Speaker Name: Giri Puligandla
Session Description:
When someone reaches out for help, it’s rarely their first choice—it’s their last brave step. In those moments, complexity isn’t just inconvenient; it can be overwhelming, discouraging, and even dangerous. Yet across mental health and addiction systems, we often ask people to navigate a maze of phone numbers, programs, and entry points before they ever reach the right support.
This talk explores a simple but powerful idea: what if the system adapted to people, instead of asking people to adapt to the system?
Alberta is taking a bold step by positioning 211 as the front door to the mental health and addiction system—one recognizable, human point of connection that integrates crisis response, system navigation, and prevention. This presentation reflects on why simplifying help‑seeking matters, how it strengthens recovery capital, and what becomes possible when we design systems around real human behaviour rather than organizational boundaries.
Drawing on Alberta’s unique advantages, including province‑wide access, co‑located crisis and navigation expertise, and deep partnerships with clinical services and community‑based supports, this talk highlights how Alberta’s positioning of 211 as a front door for mental health and addiction supports provides clarity and continuity while instilling compassion and hope at exactly the right moment.
Most importantly, it shows how connecting helplines to clinical services and to community supports builds recovery beyond appointments and programs into stability, relationships, purpose, and belonging. Because recovery doesn’t live in a phone call. It lives in communities.
This is not a technical presentation about systems change.

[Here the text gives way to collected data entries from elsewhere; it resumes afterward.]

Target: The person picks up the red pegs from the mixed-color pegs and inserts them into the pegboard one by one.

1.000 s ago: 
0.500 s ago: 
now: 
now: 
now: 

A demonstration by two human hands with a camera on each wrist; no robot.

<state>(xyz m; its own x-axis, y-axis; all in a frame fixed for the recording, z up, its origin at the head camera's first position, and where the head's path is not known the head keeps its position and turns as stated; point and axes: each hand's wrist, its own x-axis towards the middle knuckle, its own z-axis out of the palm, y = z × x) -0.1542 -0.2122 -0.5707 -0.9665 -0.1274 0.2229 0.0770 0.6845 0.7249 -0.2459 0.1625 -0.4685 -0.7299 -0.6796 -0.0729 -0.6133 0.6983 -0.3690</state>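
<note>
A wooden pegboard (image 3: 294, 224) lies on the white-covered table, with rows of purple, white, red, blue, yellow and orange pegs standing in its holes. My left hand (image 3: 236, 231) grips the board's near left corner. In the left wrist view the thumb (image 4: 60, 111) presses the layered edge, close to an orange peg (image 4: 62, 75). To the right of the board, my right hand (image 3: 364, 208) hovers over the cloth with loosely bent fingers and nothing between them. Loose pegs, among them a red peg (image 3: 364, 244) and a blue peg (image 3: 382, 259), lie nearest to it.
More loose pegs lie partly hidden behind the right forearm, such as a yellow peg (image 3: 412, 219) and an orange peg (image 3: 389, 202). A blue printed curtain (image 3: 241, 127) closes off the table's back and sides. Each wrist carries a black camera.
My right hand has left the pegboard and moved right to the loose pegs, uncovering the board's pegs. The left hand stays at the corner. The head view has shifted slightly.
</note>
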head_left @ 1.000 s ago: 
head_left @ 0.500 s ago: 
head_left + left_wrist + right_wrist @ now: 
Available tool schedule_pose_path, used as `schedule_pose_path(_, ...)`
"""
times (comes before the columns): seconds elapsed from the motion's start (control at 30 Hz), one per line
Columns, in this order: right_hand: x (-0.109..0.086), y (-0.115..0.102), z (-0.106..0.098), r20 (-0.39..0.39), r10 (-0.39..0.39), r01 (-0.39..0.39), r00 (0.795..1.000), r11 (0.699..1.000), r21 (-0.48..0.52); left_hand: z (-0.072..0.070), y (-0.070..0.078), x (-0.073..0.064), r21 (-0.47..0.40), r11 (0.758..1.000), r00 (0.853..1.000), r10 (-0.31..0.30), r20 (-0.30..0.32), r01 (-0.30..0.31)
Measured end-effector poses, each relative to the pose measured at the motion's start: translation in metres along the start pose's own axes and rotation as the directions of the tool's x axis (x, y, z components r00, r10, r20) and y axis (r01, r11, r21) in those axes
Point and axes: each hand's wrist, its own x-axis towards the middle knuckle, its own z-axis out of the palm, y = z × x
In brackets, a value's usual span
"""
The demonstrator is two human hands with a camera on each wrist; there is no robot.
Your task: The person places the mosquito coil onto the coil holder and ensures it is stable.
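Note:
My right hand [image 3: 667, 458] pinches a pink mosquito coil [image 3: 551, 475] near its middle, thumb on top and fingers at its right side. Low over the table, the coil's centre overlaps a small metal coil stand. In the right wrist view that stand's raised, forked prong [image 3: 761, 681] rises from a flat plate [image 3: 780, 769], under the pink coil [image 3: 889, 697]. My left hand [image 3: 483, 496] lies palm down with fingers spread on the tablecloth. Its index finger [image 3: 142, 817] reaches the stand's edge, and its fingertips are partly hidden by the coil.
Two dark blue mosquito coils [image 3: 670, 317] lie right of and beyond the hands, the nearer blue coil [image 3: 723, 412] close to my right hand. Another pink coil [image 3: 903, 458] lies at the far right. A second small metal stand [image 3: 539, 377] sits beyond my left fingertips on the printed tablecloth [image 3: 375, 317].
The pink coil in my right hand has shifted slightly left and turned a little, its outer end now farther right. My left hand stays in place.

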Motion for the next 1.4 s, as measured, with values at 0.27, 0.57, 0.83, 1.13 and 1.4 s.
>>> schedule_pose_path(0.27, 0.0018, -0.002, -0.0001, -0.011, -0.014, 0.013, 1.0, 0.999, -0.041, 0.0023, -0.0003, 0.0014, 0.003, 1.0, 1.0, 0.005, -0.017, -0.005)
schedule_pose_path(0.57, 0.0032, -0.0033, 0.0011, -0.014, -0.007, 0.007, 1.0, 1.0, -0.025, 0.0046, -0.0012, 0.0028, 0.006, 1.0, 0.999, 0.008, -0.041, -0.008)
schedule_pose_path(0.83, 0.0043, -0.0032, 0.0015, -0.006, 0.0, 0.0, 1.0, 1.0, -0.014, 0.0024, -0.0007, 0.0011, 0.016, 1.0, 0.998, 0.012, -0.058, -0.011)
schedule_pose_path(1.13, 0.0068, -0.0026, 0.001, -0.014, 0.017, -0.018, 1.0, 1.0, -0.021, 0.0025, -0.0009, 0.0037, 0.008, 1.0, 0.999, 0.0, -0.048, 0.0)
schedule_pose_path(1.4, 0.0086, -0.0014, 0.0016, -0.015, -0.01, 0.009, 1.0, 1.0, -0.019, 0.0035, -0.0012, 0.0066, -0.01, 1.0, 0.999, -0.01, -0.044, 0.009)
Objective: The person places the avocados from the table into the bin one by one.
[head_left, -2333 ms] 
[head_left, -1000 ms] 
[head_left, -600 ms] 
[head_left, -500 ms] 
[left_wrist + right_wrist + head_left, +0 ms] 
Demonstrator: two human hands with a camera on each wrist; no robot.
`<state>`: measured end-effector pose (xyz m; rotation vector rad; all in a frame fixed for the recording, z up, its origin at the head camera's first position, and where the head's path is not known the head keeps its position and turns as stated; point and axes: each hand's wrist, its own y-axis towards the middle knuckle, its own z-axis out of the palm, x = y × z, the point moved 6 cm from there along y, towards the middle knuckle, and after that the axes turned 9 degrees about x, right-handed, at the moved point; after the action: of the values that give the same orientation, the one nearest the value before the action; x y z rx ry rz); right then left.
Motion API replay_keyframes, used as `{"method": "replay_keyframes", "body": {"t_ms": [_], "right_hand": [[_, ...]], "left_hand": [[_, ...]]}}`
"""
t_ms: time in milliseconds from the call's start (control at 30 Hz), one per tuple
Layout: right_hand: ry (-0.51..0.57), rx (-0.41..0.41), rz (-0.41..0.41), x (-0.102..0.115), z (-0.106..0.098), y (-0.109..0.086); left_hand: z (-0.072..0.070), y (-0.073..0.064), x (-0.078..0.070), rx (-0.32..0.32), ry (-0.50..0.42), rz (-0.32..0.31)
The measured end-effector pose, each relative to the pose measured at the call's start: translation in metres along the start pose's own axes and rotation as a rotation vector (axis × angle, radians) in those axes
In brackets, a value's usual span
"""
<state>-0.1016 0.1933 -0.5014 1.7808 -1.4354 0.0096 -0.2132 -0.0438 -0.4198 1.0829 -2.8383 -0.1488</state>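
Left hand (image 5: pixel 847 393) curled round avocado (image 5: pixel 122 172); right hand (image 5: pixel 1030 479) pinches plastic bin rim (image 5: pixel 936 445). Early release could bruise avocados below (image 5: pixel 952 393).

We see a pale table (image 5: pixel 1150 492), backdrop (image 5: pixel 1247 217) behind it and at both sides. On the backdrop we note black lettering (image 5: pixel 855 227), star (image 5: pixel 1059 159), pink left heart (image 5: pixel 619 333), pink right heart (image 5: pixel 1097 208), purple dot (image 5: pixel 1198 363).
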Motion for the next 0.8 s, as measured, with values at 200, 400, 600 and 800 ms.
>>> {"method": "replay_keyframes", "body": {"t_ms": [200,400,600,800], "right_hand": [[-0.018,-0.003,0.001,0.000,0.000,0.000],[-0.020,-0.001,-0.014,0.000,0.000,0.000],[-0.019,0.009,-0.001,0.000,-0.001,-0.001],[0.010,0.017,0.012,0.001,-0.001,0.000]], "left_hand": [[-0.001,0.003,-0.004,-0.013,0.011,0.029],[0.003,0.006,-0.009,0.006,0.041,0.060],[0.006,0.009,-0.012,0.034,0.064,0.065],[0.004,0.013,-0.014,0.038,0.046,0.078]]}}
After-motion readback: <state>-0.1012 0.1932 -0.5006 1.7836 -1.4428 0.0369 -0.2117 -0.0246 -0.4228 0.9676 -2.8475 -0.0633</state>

It’s a reflection on trust, timing, and what happens when the first question someone hears isn’t “Which number did you mean to call?” but “I’m glad you reached out, here’s how I can help.”
Learning Objectives:
“Participants will understand why simplifying access to mental health and addiction support is critical at moments of vulnerability, and how system complexity can unintentionally undermine help‑seeking, engagement, and recovery outcomes.
Participants will explore how integrating crisis response, system navigation, and prevention through 211 as a front door can strengthen recovery capital by creating clarity, continuity, and more human experiences of care.
Participants will reflect on Alberta’s unique opportunity to align helplines, clinical services, and community‑based supports, and consider how intentional system design can shift recovery from isolated services toward connected, community‑rooted pathways.”
BIO
Giri Puligandla is Executive Director of the Canadian Mental Health Association (CMHA) Edmonton Region. CMHA is Canada’s oldest, most extensive community mental health organization, supporting and advocating for individuals and families across the country. Tens of thousands of people in Edmonton and across Northern Alberta depend on CMHA Edmonton’s services, including peer and family support, housing, suicide bereavement, education and training, and helplines like the Distress Line, 9-8-8, and 2-1-1.
Giri has a reputation as a change-maker from previous roles managing cross-ministry mental health strategy implementation for the Government of Alberta, pioneering homelessness systems of care at Homeward Trust Edmonton, and as Executive Director of Caregivers Alberta and the Schizophrenia Society in Edmonton when he was in his 20s. He believes systems only get better if people with lived experience and their families are leading transformation. He holds a MSc in health promotion from the University of Alberta.